Frequently Asked Questions (FAQs)

Q: What is the California Nutrition Incentive Program, also known as CNIP?

A; Created through legislation passed in 2015 (Ting, San Francisco), the California Nutrition Incentive Program (CNIP) encourages the purchase and consumption of healthy, California-grown fresh fruits, vegetables, and nuts by Californians receiving federal nutrition benefits such as SNAP/CalFresh/EBT and WIC. Housed within the Office of Farm-to-Fork at the California Department of Food & Agriculture (CDFA), the program provides monetary incentives for the purchase of California-grown fruits and vegetables at certified farmers’ markets and small businesses. CNIP provides competitive grant funding to organizations to provide incentives to nutrition benefit shoppers using CalFresh (SNAP), Special Supplemental Nutrition Program for Women, Infants, and Children (WIC) and Senior Farmers Market Nutrition Program (SFMNP), to support program operations and outreach.

Q: What is Market Match? 

A: Market Match is a 15 year old statewide healthy food incentive program funded through a combination of private, federal, and state funds (including CNIP). Market Match doubles customers’ CalFresh (SNAP) nutrition assistance benefits at farmers’ markets and other farm-direct sites. Market Match is distributed by over 60 community-based organizations and farmers’ market operators at over 250 sites across the state. 

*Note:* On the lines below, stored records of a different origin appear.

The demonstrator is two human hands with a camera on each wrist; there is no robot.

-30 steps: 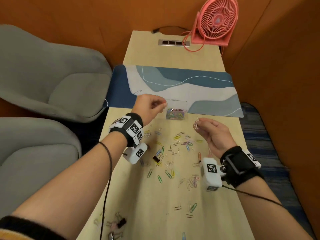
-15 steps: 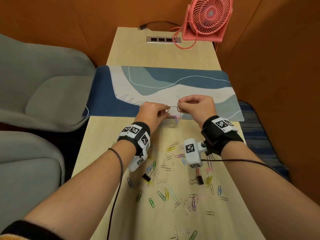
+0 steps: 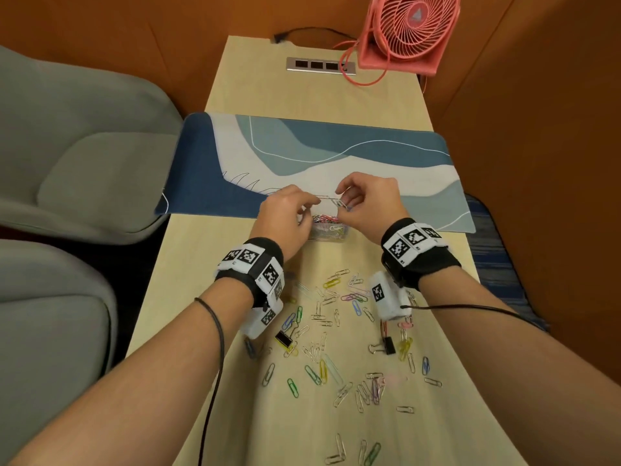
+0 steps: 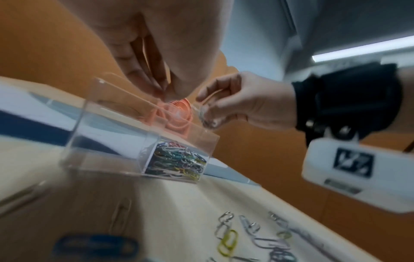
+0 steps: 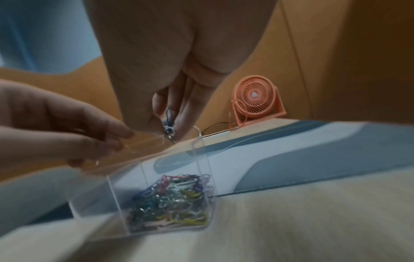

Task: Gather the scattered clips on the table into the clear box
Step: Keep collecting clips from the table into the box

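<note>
Now your left hand [image 3: 285, 216] pinches the raised clear lid [image 5: 143, 141] of the clear box [image 3: 327, 230], which sits on the bench [image 3: 188, 264] at the mat's [image 3: 302, 156] near edge. Your right hand [image 3: 369, 203], at 3 o'clock from the left, has its grip clamped on a few clips [image 5: 168, 124] above the box. Loose clips [image 3: 336, 331] lie scattered at 6 o'clock from it.

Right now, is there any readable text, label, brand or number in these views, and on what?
No readable words or numbers.
Wrist bands and camera units: black-and-white square marker patterns only.
Fan hub: a triangle mark, no lettering.
Camera unit's small label: too blurred to read.
</note>
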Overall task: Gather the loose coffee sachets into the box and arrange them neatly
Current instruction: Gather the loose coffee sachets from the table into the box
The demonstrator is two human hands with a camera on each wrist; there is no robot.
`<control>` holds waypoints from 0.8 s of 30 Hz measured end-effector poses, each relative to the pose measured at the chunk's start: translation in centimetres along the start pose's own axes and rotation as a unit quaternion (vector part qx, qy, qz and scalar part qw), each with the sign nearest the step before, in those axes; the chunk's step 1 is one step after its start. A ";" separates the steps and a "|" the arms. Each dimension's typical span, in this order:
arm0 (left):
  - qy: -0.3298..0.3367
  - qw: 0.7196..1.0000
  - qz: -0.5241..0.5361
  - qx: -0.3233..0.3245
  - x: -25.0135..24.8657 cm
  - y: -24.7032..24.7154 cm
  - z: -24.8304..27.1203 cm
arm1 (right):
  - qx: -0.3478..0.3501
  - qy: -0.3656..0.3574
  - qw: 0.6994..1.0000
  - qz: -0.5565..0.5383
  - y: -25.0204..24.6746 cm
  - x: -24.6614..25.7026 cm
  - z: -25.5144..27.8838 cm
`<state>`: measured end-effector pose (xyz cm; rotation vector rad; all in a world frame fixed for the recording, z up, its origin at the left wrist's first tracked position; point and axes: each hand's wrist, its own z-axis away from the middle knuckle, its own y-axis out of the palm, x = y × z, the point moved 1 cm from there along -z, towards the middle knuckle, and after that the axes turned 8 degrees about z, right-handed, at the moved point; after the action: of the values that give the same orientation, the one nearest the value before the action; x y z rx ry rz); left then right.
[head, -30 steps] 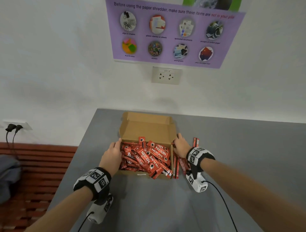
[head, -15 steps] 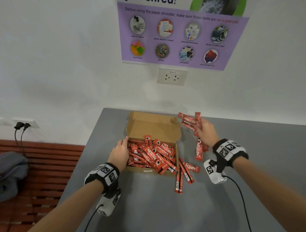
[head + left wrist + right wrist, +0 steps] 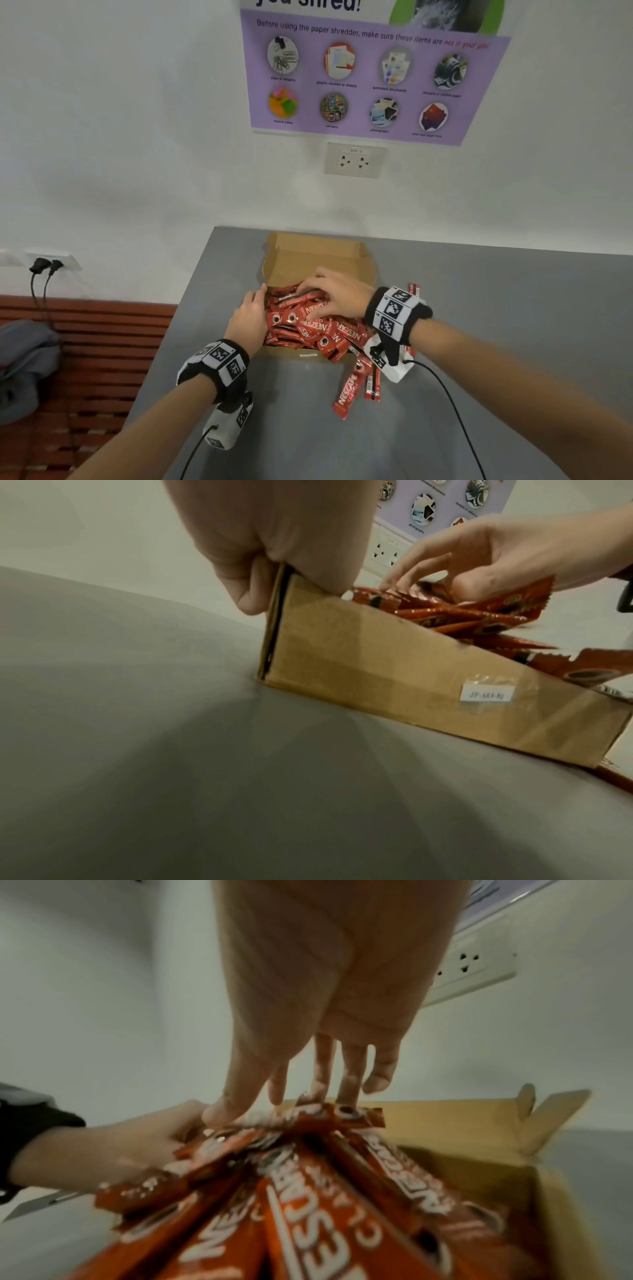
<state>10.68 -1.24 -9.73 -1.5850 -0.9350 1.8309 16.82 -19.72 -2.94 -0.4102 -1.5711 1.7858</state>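
Item count:
- Box (image 3: 318, 260): 1, cardboard, lid open.
- Sachets in box (image 3: 308, 325): heap, overlapping; exact qty can't be determined, well over a dozen.
- Loose sachets on worktop (image 3: 308, 428): approx. 3 at near right corner of box (image 3: 356, 387), at least 1 more behind right wrist (image 3: 414, 291); partly hidden.
- Hands: 2, left hand (image 3: 248, 318), right hand (image 3: 337, 294).
- Wall sockets: 2 plates (image 3: 354, 160), (image 3: 51, 260).
- Plugs in the low plate: 2 (image 3: 44, 265).
- Poster (image 3: 370, 78): 1, w/ 8 round pics.

Box (image 3: 318, 255) sitting on table (image 3: 513, 308) near wall at 12 o'clock. Sachet pile (image 3: 308, 329) lying in box. Loose sachets (image 3: 356, 387) lying on table at box's 5 o'clock. Socket (image 3: 354, 160) sitting on wall above box.
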 end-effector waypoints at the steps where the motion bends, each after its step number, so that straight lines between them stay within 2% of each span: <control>1: -0.001 1.000 -0.001 0.001 0.0 0.0 0.0 | -0.014 0.004 1.000 -0.009 -0.4 -0.1 0.5; 4: -0.004 1.000 0.003 0.003 0.0 0.1 -0.1 | -0.098 0.054 0.994 -0.015 -1.3 -1.4 3.4; 6: 0.000 1.000 0.015 -0.003 0.1 0.0 -0.2 | -0.119 0.111 0.987 0.005 -0.8 -2.9 6.2; 7: 0.003 1.000 0.029 -0.008 0.1 -0.1 -0.1 | -0.102 0.141 0.985 0.010 0.0 -3.8 7.7; 11: 0.018 0.999 0.048 -0.004 0.0 -1.2 0.3 | 0.075 0.257 0.963 -0.011 4.9 -6.1 12.2; 12: 0.018 0.999 0.026 -0.013 -0.2 -1.9 0.4 | 0.081 0.276 0.957 -0.018 5.8 -6.1 12.6; 14: 0.036 0.995 -0.048 -0.074 -1.4 -3.4 0.6 | 0.043 0.301 0.952 -0.028 7.1 -5.4 12.9; 16: 0.130 0.981 -0.079 -0.117 -3.7 -3.9 1.6 | 0.014 0.302 0.953 -0.004 8.1 -4.1 12.5; 17: 0.201 0.972 -0.074 -0.096 -5.1 -3.5 2.6 | 0.008 0.298 0.954 0.016 8.5 -3.5 12.3; 18: 0.272 0.959 -0.071 -0.034 -6.6 -2.7 3.9 | 0.005 0.294 0.955 0.031 8.8 -3.1 12.0; 20: 0.361 0.912 -0.109 0.163 -9.2 -0.2 7.0 | -0.002 0.282 0.959 0.037 9.3 -3.0 11.6; 21: 0.371 0.884 -0.154 0.239 -10.1 1.0 8.2 | -0.009 0.275 0.961 0.025 9.4 -3.1 11.5; 22: 0.362 0.866 -0.194 0.287 -10.9 2.1 9.2 | -0.013 0.268 0.963 0.008 9.3 -3.3 11.4; 24: 0.333 0.857 -0.232 0.317 -11.6 4.1 10.2 | -0.014 0.259 0.965 -0.029 9.3 -3.8 11.3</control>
<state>2.71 -14.31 -5.20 -1.2618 -0.2874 0.9693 9.31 -30.62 -10.21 -0.7674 -1.2211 1.4574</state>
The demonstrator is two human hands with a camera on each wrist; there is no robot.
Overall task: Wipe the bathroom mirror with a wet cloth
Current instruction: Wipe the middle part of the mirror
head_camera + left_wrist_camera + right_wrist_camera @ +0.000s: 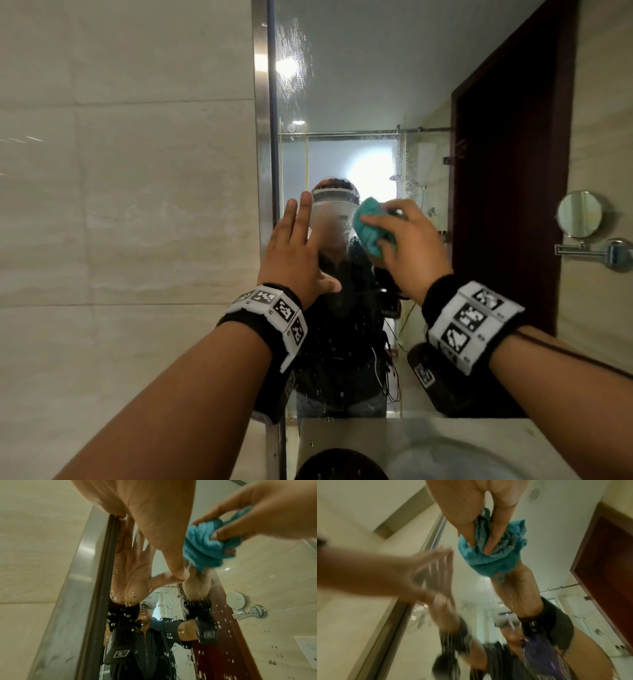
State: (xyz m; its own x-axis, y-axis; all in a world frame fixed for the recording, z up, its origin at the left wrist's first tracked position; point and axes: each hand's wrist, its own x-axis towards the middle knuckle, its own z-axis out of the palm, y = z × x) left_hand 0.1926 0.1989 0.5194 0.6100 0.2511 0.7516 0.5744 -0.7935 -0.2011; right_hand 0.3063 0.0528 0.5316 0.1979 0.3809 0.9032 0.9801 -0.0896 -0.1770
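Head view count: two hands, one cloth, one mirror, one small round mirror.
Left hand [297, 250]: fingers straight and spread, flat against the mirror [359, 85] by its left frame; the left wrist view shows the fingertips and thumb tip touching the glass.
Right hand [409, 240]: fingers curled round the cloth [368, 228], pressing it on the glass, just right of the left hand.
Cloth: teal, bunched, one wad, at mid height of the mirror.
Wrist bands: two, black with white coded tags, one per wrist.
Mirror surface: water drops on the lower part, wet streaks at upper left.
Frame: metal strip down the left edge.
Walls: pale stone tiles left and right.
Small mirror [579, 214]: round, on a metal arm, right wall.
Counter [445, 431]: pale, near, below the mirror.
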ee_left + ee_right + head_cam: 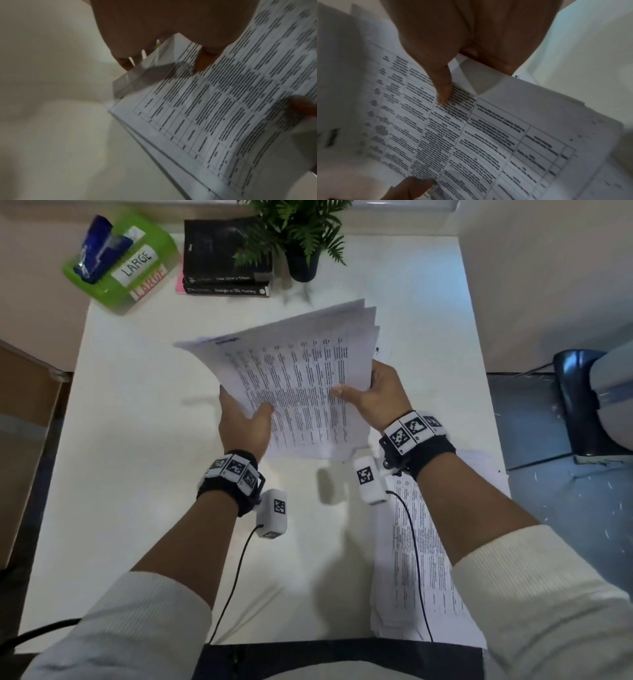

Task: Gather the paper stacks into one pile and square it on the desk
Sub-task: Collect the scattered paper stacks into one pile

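Observation:
A stack of printed sheets (294, 374) is held up off the white desk (137, 440), tilted, its far edges fanned apart. My left hand (245, 419) grips its left side, thumb on top and fingers underneath. My right hand (371, 392) grips the right side the same way. A second paper stack (421, 563) lies flat at the desk's near right, partly under my right forearm. In the left wrist view the printed stack (223, 108) runs below the left hand (154, 33). The right wrist view shows the right thumb (443, 89) pressed on the printed sheets (488, 135).
At the desk's far edge stand a green box labelled LARGE (120, 261), two stacked black books (226, 258) and a potted fern (301, 237). A blue chair (582, 405) is on the right. A brown box (24, 419) sits left of the desk.

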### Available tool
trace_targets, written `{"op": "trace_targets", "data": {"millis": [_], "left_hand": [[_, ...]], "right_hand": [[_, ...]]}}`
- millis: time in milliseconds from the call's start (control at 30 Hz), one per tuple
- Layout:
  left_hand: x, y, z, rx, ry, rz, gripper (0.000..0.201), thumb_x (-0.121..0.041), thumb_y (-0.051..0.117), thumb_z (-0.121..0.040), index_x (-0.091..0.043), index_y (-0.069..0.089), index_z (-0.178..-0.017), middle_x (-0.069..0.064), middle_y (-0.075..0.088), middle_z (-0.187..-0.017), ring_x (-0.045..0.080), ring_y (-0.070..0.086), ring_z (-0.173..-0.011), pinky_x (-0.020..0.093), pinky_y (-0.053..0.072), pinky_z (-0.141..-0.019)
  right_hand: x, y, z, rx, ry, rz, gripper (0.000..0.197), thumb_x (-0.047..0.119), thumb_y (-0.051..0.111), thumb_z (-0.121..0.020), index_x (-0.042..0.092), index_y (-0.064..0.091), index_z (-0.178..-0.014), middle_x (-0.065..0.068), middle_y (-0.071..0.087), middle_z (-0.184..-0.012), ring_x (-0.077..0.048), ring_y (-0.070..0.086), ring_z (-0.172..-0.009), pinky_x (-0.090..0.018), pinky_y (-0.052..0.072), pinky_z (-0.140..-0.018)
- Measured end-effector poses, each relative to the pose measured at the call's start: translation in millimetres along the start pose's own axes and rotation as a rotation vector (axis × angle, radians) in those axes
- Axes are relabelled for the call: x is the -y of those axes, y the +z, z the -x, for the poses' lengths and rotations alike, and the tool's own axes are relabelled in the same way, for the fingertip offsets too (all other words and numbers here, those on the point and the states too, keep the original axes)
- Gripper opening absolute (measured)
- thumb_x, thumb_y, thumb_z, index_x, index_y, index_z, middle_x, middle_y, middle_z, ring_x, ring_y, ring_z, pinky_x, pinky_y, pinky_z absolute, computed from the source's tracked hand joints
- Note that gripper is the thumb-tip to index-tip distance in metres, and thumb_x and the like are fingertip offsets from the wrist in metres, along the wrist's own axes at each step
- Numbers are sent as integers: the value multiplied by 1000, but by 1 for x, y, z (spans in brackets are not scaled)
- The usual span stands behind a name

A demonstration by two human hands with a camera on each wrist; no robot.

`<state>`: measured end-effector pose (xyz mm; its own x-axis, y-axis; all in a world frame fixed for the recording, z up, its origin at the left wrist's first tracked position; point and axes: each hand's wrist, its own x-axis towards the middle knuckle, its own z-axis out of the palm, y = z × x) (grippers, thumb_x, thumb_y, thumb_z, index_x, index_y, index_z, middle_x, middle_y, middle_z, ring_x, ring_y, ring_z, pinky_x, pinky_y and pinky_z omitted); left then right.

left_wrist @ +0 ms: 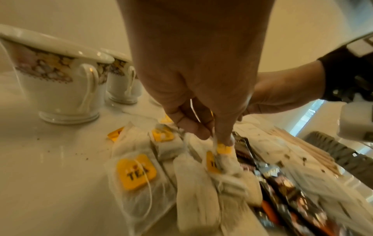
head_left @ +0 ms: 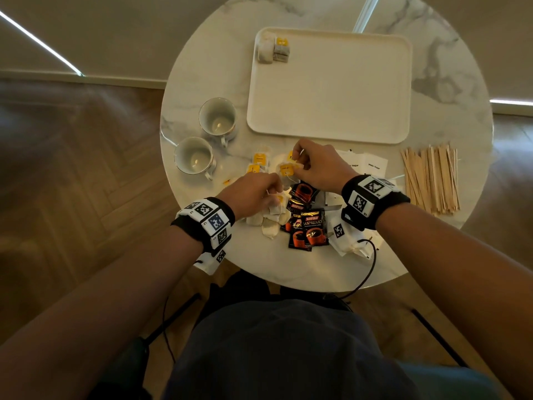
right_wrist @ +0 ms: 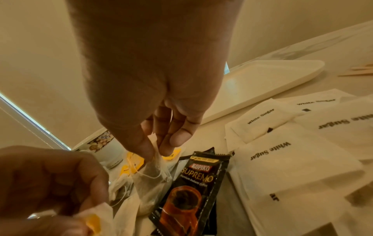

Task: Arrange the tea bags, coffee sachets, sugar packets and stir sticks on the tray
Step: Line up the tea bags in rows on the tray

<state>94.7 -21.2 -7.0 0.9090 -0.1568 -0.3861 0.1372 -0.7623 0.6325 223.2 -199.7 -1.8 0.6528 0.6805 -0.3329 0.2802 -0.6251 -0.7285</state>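
Observation:
A heap of tea bags [head_left: 261, 164] with yellow tags lies on the marble table in front of the white tray [head_left: 328, 90]. My left hand [head_left: 253, 192] pinches one tea bag [left_wrist: 222, 159] by its top, near its yellow tag. My right hand [head_left: 314, 163] pinches another tea bag [right_wrist: 153, 177] between thumb and fingers; its string is tangled with its neighbours. Two tea bags [head_left: 274, 50] sit in the tray's far left corner. Black coffee sachets [head_left: 307, 226] lie below my hands, white sugar packets [head_left: 372, 166] to the right, wooden stir sticks [head_left: 432, 180] at the far right.
Two empty floral teacups [head_left: 217, 118] [head_left: 194, 155] stand at the table's left, close to the tea bags. The round table's edge [head_left: 288, 278] runs just under my wrists. A black cable [head_left: 372, 264] hangs from my right wrist.

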Motion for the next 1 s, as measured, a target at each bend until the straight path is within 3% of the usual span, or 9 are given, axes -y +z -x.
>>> {"op": "trace_targets", "data": {"millis": [133,233,367,533,667,900,1000], "left_hand": [[1,-21,-5,-15,23,8,16,-25,67,-91,-21,69,-106,-6,69,-97,7,63,-88,28,53,-78],[0,-33,-15,-21,18,-10,15,-25,68,-91,-18,72,-105,-1,70,-97,12,64,-88,31,52,-80],[-2,-33,-28,45,-82,-85,16,-26,70,-89,-19,72,-104,-2,69,-102,11,61,-94,25,46,-80],[-6,-25,-33,99,-96,-131,22,-24,71,-88,-15,68,-107,-4,63,-98,11,55,-90,23,38,-75],[-7,-24,-33,87,-91,-140,21,-23,71,-87,-15,65,-106,-2,62,-96,16,59,-91,24,39,-73],[-18,-47,-45,-56,-46,-30,22,-23,63,-94,-14,66,-114,-1,66,-104,10,57,-91,22,42,-79],[-22,-53,-62,-52,-52,-27,20,-22,65,-93,-13,68,-112,0,69,-104,12,60,-91,23,44,-78]], "right_hand": [[-1,-7,0,-25,-33,-8,22,30,72,-86,19,58,-99,3,65,-84,-14,59,-73,-23,48,-64],[-3,-17,-1,-69,-34,-21,22,31,72,-85,19,59,-98,1,64,-87,-14,59,-77,-24,48,-67],[-4,-23,0,-92,-24,-26,16,26,70,-87,18,60,-96,5,63,-84,-12,57,-76,-22,47,-66],[-5,-20,0,-71,-46,-12,15,23,67,-88,16,60,-98,3,64,-86,-12,57,-76,-22,46,-66],[-4,-17,0,-62,-44,-2,16,23,67,-88,14,60,-100,2,63,-86,-14,56,-76,-22,46,-66],[-6,-32,-1,-124,20,-27,12,18,63,-87,14,60,-98,-2,66,-90,-18,61,-81,-30,50,-70],[-9,-40,-3,-137,51,-42,12,18,65,-87,13,60,-97,-1,65,-90,-18,59,-79,-29,50,-70]]}}
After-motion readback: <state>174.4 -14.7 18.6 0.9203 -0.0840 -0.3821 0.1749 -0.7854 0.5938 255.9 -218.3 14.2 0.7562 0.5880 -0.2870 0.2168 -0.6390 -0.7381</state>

Q: How is Market Match/CNIP threatened?

A: The California Nutrition Incentive Program (CNIP), which funds the statewide Market Match Program, has been cut from the Governor’s proposed budget for the upcoming fiscal year (FY 2024-25.) The draft budget cut $33.2 million from the three-year $35 million California Nutrition Incentive Program (CNIP) budget. That means, without collective action from supporters, Market Match could disappear in 2025. Because of the nature of the program, built through grassroots partnerships, the program would not be able to return in the future from these cuts.

Q: Who are we asking to Save Market Match?

A: We are asking Governor Newsom and the members of California’s Senate and Assembly to #SaveMarketMatch.

California’s budget process is collaborative and builds upon many decisions. It involves a marriage between the priorities of the Governor and the state legislature (through the State Assembly and Senate), with numerous opportunities for feedback from the public. Each January, the Governor provides a draft budget for the upcoming fiscal year and, in the case of this year, Governor Newsom’s draft eliminates funding for the statewide CNIP/Market Match program. 

The Assembly and Senate both start developing drafts of the state budget in January as well, based on state and constituent priorities, which are eventually merged into one document. Later in the process, the legislature and the Governor use their draft budgets to negotiate a single budget document, which is later signed or vetoed by the Governor. This is why we are simultaneously asking the Governor AND state legislators to add CNIP back into their versions of the state budget.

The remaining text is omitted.